══ PROVIDED MATERIAL

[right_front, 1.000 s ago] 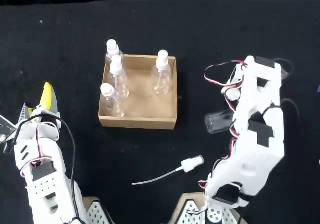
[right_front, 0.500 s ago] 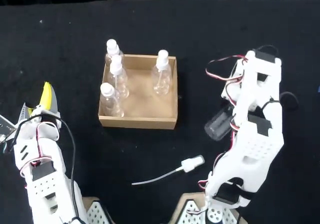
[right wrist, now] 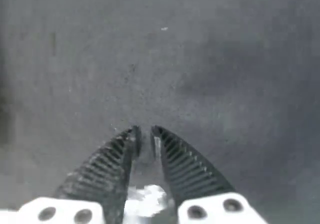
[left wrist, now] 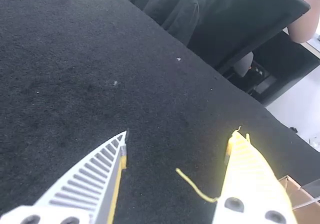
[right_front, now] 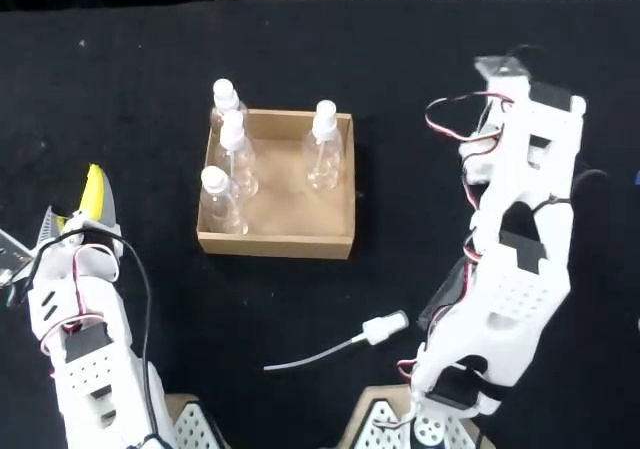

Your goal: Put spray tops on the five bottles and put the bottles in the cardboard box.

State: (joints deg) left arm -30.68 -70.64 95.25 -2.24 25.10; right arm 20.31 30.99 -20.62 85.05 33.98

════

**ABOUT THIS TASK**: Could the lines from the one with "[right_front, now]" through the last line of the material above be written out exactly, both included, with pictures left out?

**FINISHED EXERCISE**:
[right_front, now] 

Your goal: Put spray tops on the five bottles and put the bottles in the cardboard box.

State: (joints deg) left arm -30.68 -70.64 95.25 -2.24 25.10; right arm 20.31 30.99 -20.62 85.05 33.98

No more is needed to finish this exercise.